WHAT IS REQUIRED:
Starting at the top of the listing below, copy each line exactly, stopping after the line that contains "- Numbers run".

PROVIDED DATA:

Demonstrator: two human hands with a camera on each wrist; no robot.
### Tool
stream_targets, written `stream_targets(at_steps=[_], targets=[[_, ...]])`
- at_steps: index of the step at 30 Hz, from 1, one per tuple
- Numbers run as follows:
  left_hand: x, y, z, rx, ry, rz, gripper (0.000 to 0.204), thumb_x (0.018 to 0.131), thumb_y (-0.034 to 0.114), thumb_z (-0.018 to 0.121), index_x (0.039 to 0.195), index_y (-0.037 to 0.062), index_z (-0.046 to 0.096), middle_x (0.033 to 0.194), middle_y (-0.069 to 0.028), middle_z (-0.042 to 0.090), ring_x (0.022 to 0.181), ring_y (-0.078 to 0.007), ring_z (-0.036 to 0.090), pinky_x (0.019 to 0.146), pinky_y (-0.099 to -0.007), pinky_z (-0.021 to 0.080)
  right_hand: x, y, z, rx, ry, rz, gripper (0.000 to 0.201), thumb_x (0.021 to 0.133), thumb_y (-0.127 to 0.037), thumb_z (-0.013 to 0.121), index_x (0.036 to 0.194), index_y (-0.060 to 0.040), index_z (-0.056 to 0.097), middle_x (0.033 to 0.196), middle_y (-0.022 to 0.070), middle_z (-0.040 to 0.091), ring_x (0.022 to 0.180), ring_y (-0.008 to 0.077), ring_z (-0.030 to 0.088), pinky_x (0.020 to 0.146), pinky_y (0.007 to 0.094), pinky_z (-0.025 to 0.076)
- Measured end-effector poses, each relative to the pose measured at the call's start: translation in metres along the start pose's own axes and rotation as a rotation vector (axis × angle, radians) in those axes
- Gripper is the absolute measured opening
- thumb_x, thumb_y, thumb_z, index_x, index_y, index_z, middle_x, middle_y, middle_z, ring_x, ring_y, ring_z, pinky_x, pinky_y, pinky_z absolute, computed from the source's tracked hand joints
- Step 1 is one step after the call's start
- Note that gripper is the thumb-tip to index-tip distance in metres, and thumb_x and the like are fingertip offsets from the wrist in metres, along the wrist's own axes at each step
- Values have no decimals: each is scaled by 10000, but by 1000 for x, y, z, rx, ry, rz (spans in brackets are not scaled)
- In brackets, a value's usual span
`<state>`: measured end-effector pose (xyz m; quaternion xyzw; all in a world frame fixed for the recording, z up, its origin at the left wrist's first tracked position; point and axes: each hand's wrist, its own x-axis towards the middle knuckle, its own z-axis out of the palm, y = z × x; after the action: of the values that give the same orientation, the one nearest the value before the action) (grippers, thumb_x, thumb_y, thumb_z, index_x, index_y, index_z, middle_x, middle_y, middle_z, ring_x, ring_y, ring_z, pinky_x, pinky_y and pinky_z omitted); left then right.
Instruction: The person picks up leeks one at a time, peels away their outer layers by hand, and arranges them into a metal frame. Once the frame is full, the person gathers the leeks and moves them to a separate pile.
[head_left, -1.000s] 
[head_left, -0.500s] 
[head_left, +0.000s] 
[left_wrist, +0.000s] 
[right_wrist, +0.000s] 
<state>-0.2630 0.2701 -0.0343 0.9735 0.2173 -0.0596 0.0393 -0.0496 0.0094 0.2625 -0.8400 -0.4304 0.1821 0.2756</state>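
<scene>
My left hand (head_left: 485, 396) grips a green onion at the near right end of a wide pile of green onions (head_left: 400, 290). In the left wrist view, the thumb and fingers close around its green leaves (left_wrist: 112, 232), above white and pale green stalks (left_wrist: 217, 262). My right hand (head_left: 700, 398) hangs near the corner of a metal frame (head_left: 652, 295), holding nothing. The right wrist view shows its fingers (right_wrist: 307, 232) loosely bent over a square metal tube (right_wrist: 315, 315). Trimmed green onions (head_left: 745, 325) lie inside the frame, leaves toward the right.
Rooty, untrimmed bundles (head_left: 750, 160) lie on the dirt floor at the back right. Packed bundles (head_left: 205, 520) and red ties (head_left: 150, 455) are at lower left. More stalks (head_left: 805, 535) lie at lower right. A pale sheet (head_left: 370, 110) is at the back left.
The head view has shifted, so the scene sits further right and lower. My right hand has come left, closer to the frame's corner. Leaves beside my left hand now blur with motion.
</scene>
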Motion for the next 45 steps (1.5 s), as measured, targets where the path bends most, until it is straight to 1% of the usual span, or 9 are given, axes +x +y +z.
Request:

ANSWER FOR THIS EXERCISE:
Demonstrator: two human hands with a camera on each wrist; no robot.
### Tool
stream_targets, written `stream_targets(at_steps=[_], targets=[[_, ...]])`
- at_steps: index of the step at 30 Hz, from 1, one per tuple
- Numbers run as follows:

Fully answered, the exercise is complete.